Emilie Deligny, Porte-parole de la Confédération paysanne des Landes, a rappelé que les deux syndicats étaient fermement opposés à ce traité « parce que ce sont les accords de libre-échange qui déstabilisent la production agricole française et qu’ils ne sont pas une solution pour permettre aux paysans d’avoir un meilleur revenu. Bien au contraire, ce sont toujours les industriels, les multinationales qui se gavent sur notre dos ».
Le Mouvement paysan des Landes explique que les traités de libre-échange, notamment avec le Mercosur favorisent :
• La dérégulation des marchés qui casse les protections à l’importation en termes de prix, de qualité, etc.
• Une logique néocoloniale qui préserve les intérêts des grandes multinationales au détriment des populations locales avec un accaparement des terres et des ressources.
• Un modèle agro-alimentaire qui marche sur la tête : nous surproduisons de la nourriture et pourtant des personnes souffrent encore de sous-nutrition, de malnutrition, et d’autres meurent de faim, dans nos pays développés et encore plus dans les pays du Sud.
• La concurrence déloyale entre agriculteurs, les inégalités de revenus et la précarisation des paysans d’ici et du Sud.
• La casse de l’agriculture paysanne et vivrière qui nourrit les populations plutôt que la spéculation.
• Les menaces sur l’élevage français avec près de 100 000 tonnes de viande bovine, 180 000 tonnes de viande de volaille et 25 000 tonnes de viande porcine importées sans clauses miroir qui garantissent la même qualité que la viande française.
• Les atteintes à l’environnement, la biodiversité avec des répercussions incommensurables sur le vivant et changement climatique.
Bref, ils sont une aberration économique, sociale, sanitaire et environnementale.
Des revendications claires
Le modèle agricole français et international doit changer pour garantir un revenu décent aux paysans pour leur production de qualité et les services rendus au vivant (santé humaine, animale et environnementale). Le Mouvement paysan des Landes articule ainsi sa vision internationale de l’agriculture autour de plusieurs propositions :
• Une organisation juste et équitable du commerce international, qui cesse de mettre en concurrence les paysans du monde entier, de contribuer au dérèglement climatique et de piétiner les droits humains.
• La sortie de l’agriculture de tous les traités de libre-échange et de l’OMC. Le gouvernement français ne peut plus se contenter de dire qu’il est « contre cet accord UE-Mercosur en l’état ». La France doit obtenir le retrait définitif du mandat de négociations dont la Commission européenne dispose sur l’accord UE-Mercosur.
Cet accord de libre-échange n’est pas le seul en cause, c’est bien l’ensemble des accords de libre-échange qui doit être remis en cause pour répondre aux causes de la colère agricole. Stopper l’accord UE-Mercosur devra amener à d’autres victoires rapides contre le Ceta, l’accord UE-Maroc, l’accord UE-Nouvelle-Zélande…

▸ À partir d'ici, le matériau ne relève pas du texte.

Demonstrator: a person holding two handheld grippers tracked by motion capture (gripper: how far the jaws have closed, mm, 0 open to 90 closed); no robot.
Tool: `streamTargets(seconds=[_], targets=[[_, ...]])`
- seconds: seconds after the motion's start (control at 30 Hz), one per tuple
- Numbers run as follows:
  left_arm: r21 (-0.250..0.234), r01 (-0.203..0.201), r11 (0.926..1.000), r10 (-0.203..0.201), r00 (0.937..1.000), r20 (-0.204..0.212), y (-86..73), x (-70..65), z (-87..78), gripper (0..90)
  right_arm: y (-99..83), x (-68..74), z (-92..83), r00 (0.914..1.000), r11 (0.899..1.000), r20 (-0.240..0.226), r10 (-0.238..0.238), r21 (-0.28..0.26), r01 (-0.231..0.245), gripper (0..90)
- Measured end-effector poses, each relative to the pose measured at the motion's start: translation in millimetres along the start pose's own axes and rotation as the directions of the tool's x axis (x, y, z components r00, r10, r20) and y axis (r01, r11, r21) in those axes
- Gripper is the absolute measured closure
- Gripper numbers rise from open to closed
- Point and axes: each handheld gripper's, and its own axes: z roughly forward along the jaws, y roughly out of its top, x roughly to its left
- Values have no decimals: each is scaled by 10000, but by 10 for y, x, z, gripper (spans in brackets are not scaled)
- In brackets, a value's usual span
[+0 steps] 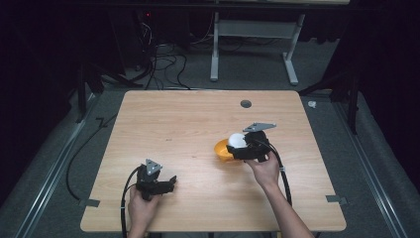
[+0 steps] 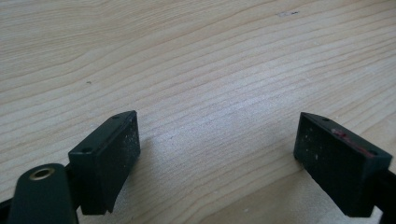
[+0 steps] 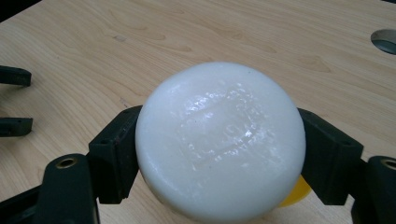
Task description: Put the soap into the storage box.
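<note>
A round white bun-shaped object [image 3: 219, 140] sits clamped between the two black jaws of my right gripper [image 3: 219, 154]. In the high view the white object [image 1: 236, 140] hangs over an orange bowl [image 1: 221, 150] right of the table's middle, with the right gripper [image 1: 240, 146] shut on it. A sliver of the orange bowl [image 3: 294, 193] peeks out below the white object. My left gripper [image 1: 171, 182] rests low near the front left of the table. In its own view the left gripper [image 2: 215, 154] stands open over bare wood, nothing between its jaws.
The wooden table [image 1: 188, 119] has a round cable hole [image 1: 245, 104] near its far edge, also seen as the hole [image 3: 385, 41]. Cables trail off the front edge. Beyond the table stands a white desk frame [image 1: 257, 44] with loose wires on the floor.
</note>
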Motion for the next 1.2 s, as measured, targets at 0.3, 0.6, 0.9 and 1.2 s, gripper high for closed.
streamTargets(seconds=[0.3, 0.6, 0.9, 1.2], targets=[[2, -2, 10000, 2, 10000, 3, 0, 1, 0, 148, 7, 21, 170, 9999, 9992, 113, -2, 391, -2, 245], [29, -9, 10000, 9, 10000, -2, 1, 1, -1, 148, -18, 6, 320, 9997, 9957, 185, 185, 900, -201, 244], [15, 0, 10000, 0, 10000, 8, 1, 2, -1, 148, -30, -9, 381, 9990, 9944, 359, 276, 1006, -310, 244], [1, -18, 10000, 18, 10000, 13, 0, 0, 0, 148, -37, -11, 424, 9986, 9911, 435, 302, 1285, -355, 243]])
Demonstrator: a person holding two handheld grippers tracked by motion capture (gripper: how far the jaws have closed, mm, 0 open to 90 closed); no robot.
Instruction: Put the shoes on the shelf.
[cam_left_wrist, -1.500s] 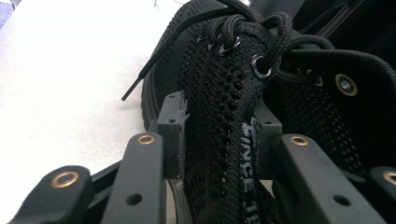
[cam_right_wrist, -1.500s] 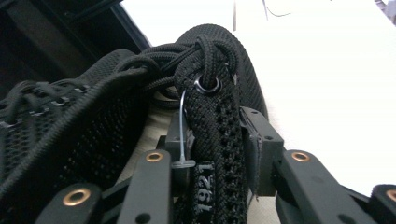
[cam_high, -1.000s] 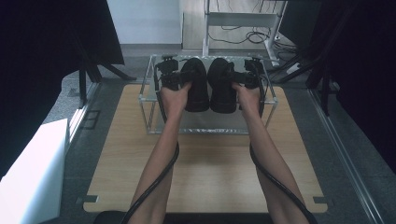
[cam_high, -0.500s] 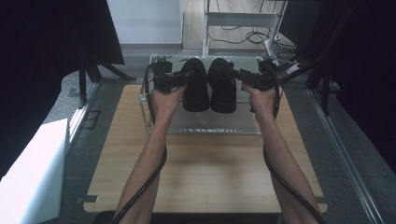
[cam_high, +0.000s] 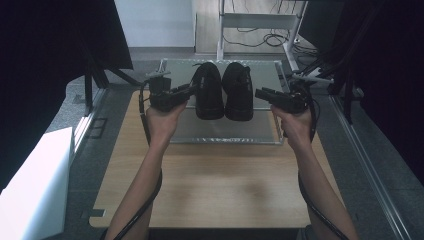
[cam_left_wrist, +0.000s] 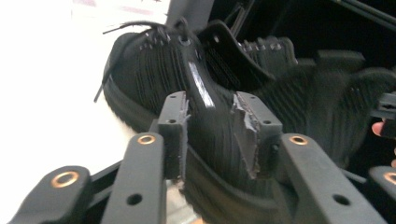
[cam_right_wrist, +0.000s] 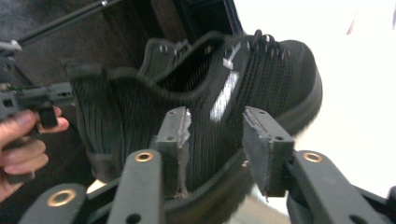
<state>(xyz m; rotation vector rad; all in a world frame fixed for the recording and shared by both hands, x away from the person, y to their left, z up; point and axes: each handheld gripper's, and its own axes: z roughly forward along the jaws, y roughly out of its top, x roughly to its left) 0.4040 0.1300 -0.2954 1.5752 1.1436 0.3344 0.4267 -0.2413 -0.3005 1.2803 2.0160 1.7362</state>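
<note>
Knit black shoes (cam_high: 223, 91) sit paired; left claw (cam_high: 191, 90) and right claw (cam_high: 260, 93) stand open.

A wooden table (cam_high: 210, 185) bears a clear tray (cam_high: 225, 134); cables (cam_high: 260, 37) beyond.

Matt black knit-cloth shoes (cam_high: 223, 91), smooth wooden tabletop (cam_high: 210, 185), glossy clear tray (cam_high: 225, 131)
</note>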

• La relocalisation des filières : les paysans de notre mouvement sont impliqués dans la création et le développement des filières huile avec la Coop Adour Protéoil, farine avec la Coop Haria Blanca, chanvre avec la Coop Cambadour.
La création de filières et leur déploiement relève du rôle et des missions de service public d’une Chambre d’agriculture. Or dans les Landes, la Chambre ne fait pas ce travail de développement agricole. Donc nous agissons avec nos petits moyens pour faire éclore une agriculture paysanne locale qui soit plus robuste face au système économique globalisé.
• Le développement de l’agriculture paysanne nourricière pour tendre vers la souveraineté alimentaire des territoires où que ce soit sur le globe.
Si les représentants syndicaux de la FDSEA et des JA se sentent perdus, les paysans du Modef et de la Confédération paysanne, eux, n’ont qu’une seule boussole : l’agriculture paysanne et familiale, rémunératrice, économiquement viable, socialement équitable et écologiquement responsable.